Available data.
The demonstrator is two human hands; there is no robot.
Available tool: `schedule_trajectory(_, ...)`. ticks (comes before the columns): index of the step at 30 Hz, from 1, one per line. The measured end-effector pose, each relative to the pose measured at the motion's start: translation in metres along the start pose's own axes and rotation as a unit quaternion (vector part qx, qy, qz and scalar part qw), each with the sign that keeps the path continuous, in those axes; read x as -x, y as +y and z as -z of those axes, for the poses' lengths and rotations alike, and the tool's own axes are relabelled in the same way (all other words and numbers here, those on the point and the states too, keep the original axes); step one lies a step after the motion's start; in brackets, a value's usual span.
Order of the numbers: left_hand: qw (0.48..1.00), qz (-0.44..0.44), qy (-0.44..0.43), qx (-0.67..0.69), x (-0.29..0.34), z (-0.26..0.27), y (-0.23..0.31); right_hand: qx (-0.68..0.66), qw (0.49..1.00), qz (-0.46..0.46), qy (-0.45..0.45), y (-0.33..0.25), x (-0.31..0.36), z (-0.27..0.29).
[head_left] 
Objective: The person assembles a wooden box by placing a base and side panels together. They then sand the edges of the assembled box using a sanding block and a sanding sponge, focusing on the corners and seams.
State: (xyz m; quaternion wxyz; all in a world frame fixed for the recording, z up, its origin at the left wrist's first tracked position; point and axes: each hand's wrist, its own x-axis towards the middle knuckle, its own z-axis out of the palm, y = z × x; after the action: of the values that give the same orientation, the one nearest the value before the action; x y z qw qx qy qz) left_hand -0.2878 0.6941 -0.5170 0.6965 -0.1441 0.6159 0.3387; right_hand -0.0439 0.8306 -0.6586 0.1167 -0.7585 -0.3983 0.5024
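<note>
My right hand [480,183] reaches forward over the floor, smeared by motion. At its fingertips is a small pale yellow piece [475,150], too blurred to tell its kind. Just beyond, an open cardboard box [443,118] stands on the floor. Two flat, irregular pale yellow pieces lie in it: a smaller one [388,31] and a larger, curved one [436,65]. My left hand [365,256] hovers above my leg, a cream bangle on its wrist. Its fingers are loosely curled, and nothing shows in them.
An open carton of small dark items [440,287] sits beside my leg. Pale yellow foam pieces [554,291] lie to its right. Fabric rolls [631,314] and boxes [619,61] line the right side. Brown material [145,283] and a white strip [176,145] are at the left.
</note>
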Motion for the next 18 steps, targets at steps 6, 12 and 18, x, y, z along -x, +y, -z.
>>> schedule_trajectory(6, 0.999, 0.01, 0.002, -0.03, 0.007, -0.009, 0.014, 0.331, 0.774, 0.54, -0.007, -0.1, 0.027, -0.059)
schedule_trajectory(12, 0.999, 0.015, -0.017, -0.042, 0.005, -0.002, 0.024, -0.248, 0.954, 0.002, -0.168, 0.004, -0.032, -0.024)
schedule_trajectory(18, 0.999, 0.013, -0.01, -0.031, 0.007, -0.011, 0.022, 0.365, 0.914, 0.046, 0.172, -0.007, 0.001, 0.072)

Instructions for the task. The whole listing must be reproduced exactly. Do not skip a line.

Response to this exercise.
The demonstrator is two human hands; there is no robot.
Available tool: `schedule_trajectory(_, ...)`. ticks (comes before the columns): index of the step at 30 Hz, from 1, one per line. The measured end-effector pose, each relative to the pose measured at the motion's start: translation in metres along the start pose's own axes and rotation as a unit quaternion (vector part qx, qy, qz and scalar part qw), each with the sign that keeps the path continuous, in those axes; read x as -x, y as +y and z as -z of those axes, for the poses' lengths and rotations alike, and the tool's own axes are relabelled in the same way (all other words and numbers here, those on the point and the states too, keep the original axes); step one lies a step after the motion's start; in brackets, a value's usual span.
Order of the numbers: left_hand: qw (0.48..1.00), qz (-0.44..0.44), qy (-0.44..0.43), qx (-0.67..0.69), x (-0.29..0.34), z (-0.26..0.27), y (-0.23..0.31); right_hand: qx (-0.68..0.66), qw (0.49..1.00), qz (-0.46..0.46), qy (-0.45..0.45), y (-0.33..0.25), x (-0.31..0.36), z (-0.27..0.29).
[head_left] 
Objective: The person assembles a wooden box by placing a base and side panels together. They then sand the edges of the assembled box using a sanding block and a sanding sponge, focusing on the corners and seams.
State: (xyz m; quaternion wxyz; all in a world frame fixed for the recording, z up, its origin at the left wrist's first tracked position; point and axes: each hand's wrist, its own x-axis towards the middle knuckle, its own z-axis out of the palm, y = z × x; after the action: of the values that give the same orientation, the one nearest the value before the action; x y z qw qx qy qz) left_hand -0.2878 0.6941 -0.5170 0.6965 -0.1441 0.6159 0.3387; right_hand -0.0439 0.8306 -0.6586 0.1167 -0.7585 -0.3983 0.5024
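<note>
My right hand [480,183] reaches forward over the floor, smeared by motion. At its fingertips is a small pale yellow piece [475,150], too blurred to tell its kind. Just beyond, an open cardboard box [443,118] stands on the floor. Two flat, irregular pale yellow pieces lie in it: a smaller one [388,31] and a larger, curved one [436,65]. My left hand [365,256] hovers above my leg, a cream bangle on its wrist. Its fingers are loosely curled, and nothing shows in them.
An open carton of small dark items [440,287] sits beside my leg. Pale yellow foam pieces [554,291] lie to its right. Fabric rolls [631,314] and boxes [619,61] line the right side. Brown material [145,283] and a white strip [176,145] are at the left.
</note>
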Motion for the next 18 steps, targets at steps 6, 12 and 18, x, y, z along -x, +y, -z.
>>> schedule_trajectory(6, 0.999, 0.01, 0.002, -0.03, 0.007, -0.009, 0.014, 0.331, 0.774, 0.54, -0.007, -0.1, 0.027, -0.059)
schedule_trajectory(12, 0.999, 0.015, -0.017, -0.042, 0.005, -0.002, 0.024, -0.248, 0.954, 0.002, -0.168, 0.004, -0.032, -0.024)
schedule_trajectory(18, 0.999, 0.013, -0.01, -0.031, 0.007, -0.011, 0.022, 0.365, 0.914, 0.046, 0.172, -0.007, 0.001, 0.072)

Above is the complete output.